Вдали, заслоняя далекий горизонт, темнеют рощи и перелески, обсыпанные по безлистым кронам деревьев нежной желтоватой пыльцой только что распустившихся на солнце почек. Над вспаханной разворошенной землей поднимается к небу легкий, чуть заметный в волнистом движении воздуха парок…

…Сев окончен. Спустя две недели все трое Кузнецовых отправляются на поле смотреть всходы.

Издалека их поле нежно зеленеет ровным густым ковром. Подъехав ближе, они ясно видят границу между посевами дедушки Петра и полем, засеянным Федором.

Пшеница, разбросанная дедушкой, взошла ровно и дружно; а у Федора — частыми темно-зелеными кустами, с черными лишаями побуревшей на солнце земли.

Но все довольны. Наталья и Федор весело подсчитывают будущий урожай. Собранного хлеба хватит до новой весны.

А осенью приедет Андрей!


Андрей приехал в воскресенье под вечер, и весть о его приезде мгновенно разнеслась по деревне. Младшие Кузнецовы рассматривают привезенные братом подарки. Степка одну за другой без конца перелистывает новые книжки, подаренные Андреем; Наталья любуется новым платьем, Федор не в силах сдержать сияющей улыбки, шагает по избе и с упоением слушает скрип новеньких сапог.

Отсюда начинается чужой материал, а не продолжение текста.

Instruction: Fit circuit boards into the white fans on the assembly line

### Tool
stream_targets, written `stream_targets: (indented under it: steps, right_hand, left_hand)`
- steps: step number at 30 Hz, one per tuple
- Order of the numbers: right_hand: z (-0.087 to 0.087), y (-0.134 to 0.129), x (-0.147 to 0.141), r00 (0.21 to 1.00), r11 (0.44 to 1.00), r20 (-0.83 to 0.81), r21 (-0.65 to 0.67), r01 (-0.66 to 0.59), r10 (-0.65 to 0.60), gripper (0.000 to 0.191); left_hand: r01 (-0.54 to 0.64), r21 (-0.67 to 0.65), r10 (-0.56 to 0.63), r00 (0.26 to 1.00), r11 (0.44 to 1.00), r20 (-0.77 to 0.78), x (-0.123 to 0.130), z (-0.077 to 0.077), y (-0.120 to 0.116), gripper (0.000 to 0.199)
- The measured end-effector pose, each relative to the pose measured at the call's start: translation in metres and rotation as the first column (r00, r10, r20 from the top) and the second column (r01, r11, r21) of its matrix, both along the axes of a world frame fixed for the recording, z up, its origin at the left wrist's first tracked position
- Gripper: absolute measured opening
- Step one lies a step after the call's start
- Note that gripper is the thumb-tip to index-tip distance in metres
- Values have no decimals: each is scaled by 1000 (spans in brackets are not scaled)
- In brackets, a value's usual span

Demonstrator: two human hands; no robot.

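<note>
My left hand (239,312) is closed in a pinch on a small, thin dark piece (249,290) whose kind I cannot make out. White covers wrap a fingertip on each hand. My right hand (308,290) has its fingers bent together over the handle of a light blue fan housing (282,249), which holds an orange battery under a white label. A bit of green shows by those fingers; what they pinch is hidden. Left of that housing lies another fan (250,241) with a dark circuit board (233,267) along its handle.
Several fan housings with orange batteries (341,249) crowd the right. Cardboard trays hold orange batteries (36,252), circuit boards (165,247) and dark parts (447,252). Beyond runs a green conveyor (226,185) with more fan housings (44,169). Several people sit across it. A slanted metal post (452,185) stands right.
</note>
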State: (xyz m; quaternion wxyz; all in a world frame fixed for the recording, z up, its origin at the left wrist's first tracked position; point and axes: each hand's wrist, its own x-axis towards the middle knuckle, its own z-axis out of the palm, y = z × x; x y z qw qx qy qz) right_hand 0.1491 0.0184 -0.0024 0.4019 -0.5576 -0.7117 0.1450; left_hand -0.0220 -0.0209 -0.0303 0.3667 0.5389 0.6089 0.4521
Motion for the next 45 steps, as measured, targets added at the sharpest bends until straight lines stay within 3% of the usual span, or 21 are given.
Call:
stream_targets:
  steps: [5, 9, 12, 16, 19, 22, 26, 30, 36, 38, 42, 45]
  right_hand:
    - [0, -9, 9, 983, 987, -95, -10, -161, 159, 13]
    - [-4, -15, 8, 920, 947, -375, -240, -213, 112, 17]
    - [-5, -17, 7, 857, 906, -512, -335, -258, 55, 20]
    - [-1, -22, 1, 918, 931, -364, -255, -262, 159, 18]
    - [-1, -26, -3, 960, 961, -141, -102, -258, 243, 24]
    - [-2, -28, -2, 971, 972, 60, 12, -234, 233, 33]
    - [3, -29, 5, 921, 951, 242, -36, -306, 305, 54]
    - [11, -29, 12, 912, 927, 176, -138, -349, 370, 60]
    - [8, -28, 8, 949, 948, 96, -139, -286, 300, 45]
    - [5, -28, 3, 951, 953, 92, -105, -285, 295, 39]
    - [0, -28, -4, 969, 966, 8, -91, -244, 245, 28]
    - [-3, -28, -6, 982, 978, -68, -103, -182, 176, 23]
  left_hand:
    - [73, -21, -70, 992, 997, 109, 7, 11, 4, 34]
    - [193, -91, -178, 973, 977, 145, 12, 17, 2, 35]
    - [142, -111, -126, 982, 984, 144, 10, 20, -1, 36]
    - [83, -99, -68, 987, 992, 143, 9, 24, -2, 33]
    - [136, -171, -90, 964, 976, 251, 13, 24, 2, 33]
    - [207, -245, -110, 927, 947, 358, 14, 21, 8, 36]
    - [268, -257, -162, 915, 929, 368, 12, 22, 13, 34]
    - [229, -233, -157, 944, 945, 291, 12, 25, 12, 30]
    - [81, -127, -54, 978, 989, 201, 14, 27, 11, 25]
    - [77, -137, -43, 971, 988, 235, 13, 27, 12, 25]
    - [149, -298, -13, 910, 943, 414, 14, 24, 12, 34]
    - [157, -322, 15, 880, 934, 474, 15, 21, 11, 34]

И все трое не могут нарадоваться, глядя на брата, налюбоваться его возмужалым, серьезным лицом, его статной, раздавшейся вширь фигурой в новеньком с иголочки костюме из дорогого синего сукна.

А в избу то по одному, то гурьбой прямо с только что закончившегося в совете собрания насчет хлебозаготовок входят мужики по издавна заведенному в деревне обычаю послушать бывалого приезжего человека.

Время беспокойное.

Захар только что рассказывал на собрании о том, как в деревнях центральной России крестьянские массы переходят к коллективным формам хозяйства и ведут непримиримую борьбу с кулачеством.

На лицах мужиков — неостывшее возбуждение перепалки. Они и рассаживаются сейчас так: свой к своему, сохраняя дистанцию между враждебными группами.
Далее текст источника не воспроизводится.